**What you need to do**
Each line below from the one containing "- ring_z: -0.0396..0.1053" through the one containing "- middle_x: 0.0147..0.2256" should be output exactly as it stands, and no other line should appear.

**Dataset content**

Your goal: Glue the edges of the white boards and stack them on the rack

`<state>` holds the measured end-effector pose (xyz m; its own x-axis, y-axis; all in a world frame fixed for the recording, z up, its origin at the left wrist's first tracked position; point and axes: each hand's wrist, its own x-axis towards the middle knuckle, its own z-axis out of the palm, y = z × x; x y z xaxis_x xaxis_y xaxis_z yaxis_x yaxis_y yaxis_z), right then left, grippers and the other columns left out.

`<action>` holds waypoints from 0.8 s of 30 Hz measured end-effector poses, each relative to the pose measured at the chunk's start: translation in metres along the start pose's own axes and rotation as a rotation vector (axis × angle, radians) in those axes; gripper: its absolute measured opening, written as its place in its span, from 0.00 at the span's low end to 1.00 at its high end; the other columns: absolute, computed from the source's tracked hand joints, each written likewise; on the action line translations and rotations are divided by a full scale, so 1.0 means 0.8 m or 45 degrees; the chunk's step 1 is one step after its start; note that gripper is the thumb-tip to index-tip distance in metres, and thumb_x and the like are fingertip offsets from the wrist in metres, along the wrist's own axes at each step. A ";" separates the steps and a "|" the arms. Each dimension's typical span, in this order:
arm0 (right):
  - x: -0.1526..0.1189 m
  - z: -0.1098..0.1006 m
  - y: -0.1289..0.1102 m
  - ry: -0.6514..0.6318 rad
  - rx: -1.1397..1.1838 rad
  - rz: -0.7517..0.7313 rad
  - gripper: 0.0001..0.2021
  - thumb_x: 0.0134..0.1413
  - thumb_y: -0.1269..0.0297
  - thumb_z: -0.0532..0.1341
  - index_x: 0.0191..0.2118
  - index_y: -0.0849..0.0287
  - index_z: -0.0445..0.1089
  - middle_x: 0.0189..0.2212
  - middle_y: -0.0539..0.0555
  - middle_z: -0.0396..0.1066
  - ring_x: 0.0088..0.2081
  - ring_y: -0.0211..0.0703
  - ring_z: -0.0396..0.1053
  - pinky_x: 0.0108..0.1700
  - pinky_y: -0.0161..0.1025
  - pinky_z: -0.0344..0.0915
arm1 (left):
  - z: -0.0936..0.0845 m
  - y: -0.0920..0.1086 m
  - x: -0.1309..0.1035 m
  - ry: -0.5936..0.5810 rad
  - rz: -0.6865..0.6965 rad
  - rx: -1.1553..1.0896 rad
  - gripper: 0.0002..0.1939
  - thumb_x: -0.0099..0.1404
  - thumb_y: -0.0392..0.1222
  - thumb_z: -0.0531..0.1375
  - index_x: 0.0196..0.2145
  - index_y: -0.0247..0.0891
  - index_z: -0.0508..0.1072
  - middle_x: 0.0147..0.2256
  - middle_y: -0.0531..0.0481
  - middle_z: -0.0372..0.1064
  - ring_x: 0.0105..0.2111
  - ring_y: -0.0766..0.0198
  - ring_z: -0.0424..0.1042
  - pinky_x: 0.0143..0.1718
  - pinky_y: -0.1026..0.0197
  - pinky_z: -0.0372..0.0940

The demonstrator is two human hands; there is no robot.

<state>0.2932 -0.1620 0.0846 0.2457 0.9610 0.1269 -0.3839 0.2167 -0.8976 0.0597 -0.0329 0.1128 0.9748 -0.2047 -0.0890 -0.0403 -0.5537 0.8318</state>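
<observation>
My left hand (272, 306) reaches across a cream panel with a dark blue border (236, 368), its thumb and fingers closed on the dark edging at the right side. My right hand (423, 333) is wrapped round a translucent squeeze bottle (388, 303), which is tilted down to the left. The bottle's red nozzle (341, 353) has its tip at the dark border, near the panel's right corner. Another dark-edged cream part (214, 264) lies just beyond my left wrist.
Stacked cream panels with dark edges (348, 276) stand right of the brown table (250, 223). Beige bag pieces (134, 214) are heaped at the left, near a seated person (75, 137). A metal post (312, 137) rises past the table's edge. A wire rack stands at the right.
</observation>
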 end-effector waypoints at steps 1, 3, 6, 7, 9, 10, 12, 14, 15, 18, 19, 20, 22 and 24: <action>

**Task result**
  - ring_z: -0.0396..0.1053
  - pinky_x: 0.0108..0.1700
  - pinky_y: -0.0161..0.1025
  - pinky_z: -0.0344..0.0915
arm1 (left):
  - z: -0.0936..0.0845 m
  - y: -0.0920..0.1086 m
  - x: -0.1309..0.1035 m
  - ry: -0.5936..0.5810 rad
  - rz: -0.6865..0.6965 rad
  - rx: -1.1553..1.0896 rad
  - gripper: 0.0002..0.1939
  - thumb_x: -0.0099..0.1404
  - thumb_y: -0.0392..0.1222
  - thumb_z: -0.0531..0.1375
  - index_x: 0.0196..0.2145
  - index_y: -0.0247..0.0891
  - index_z: -0.0508..0.1072
  - middle_x: 0.0147..0.2256

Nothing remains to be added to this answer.